Goal of the exercise
All lines in the material below that contain "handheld" should be located and copied.
=== Section Start ===
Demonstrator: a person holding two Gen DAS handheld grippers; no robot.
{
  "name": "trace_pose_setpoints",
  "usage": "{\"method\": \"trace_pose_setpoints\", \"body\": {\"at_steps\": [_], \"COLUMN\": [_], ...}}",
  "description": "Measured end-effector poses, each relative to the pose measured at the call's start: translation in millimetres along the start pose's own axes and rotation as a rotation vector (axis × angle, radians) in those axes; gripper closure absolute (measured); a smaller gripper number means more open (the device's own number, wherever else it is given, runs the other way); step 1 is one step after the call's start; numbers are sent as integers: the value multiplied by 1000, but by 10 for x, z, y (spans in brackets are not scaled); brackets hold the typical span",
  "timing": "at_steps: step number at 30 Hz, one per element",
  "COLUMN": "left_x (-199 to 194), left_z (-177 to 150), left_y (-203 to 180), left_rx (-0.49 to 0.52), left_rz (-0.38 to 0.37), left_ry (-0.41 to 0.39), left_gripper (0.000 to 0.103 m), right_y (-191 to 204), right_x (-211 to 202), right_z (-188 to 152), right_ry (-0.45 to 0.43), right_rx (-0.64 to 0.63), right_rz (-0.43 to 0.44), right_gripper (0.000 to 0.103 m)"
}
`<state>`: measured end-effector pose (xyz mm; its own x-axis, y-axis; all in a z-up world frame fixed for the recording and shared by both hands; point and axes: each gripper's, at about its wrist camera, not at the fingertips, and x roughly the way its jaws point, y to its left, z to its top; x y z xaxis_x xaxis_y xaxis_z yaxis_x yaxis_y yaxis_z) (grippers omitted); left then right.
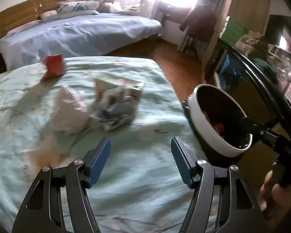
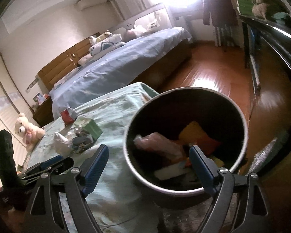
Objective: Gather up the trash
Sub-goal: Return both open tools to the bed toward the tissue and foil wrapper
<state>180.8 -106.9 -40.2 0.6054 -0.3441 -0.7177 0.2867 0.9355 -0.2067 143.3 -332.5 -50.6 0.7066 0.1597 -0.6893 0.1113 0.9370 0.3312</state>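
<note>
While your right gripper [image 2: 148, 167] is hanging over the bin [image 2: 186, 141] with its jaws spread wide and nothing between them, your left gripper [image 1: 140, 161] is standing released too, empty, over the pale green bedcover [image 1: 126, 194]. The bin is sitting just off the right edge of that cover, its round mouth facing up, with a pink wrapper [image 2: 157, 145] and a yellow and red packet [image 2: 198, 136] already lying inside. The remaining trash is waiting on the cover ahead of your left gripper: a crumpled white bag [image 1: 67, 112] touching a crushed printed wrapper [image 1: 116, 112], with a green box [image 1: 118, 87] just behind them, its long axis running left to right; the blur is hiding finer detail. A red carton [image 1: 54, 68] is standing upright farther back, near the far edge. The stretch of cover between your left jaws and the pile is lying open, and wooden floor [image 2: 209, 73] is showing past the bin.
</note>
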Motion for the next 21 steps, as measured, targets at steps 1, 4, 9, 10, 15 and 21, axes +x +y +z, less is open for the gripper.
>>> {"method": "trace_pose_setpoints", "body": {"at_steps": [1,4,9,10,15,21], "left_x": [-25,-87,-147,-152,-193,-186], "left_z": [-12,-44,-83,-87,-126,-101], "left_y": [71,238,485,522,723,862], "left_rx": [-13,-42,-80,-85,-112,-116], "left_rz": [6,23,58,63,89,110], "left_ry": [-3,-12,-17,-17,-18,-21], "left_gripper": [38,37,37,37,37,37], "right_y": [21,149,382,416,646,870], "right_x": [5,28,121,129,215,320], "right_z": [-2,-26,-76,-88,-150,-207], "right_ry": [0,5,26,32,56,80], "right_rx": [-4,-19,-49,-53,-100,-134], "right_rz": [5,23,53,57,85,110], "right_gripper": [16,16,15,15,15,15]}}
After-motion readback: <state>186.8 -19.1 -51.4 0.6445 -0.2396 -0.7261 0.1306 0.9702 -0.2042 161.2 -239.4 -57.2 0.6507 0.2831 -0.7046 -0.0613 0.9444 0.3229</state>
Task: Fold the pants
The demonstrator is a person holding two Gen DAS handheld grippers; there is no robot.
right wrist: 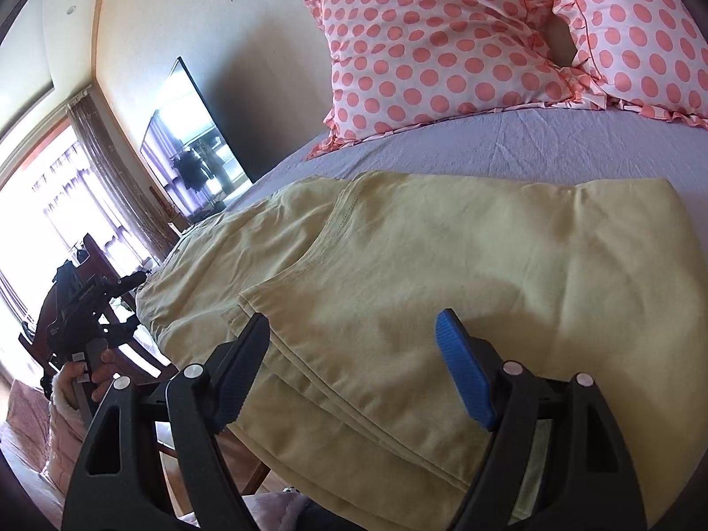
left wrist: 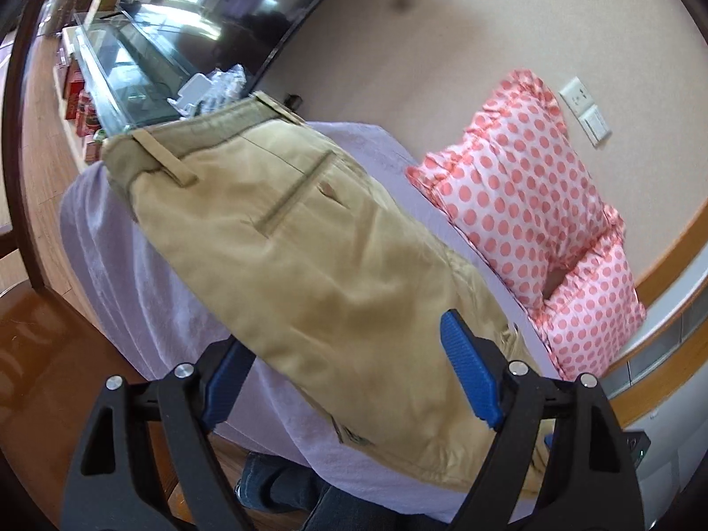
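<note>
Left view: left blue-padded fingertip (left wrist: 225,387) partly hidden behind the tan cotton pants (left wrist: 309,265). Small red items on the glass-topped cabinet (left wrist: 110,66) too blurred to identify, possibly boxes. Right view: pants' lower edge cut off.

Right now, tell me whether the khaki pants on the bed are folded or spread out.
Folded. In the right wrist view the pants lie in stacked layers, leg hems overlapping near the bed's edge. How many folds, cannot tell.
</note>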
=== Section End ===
Solution for this task
Demonstrator: a person holding two Gen DAS handheld grippers; no robot.
The demonstrator is a person holding two Gen DAS handheld grippers; there is no robot.

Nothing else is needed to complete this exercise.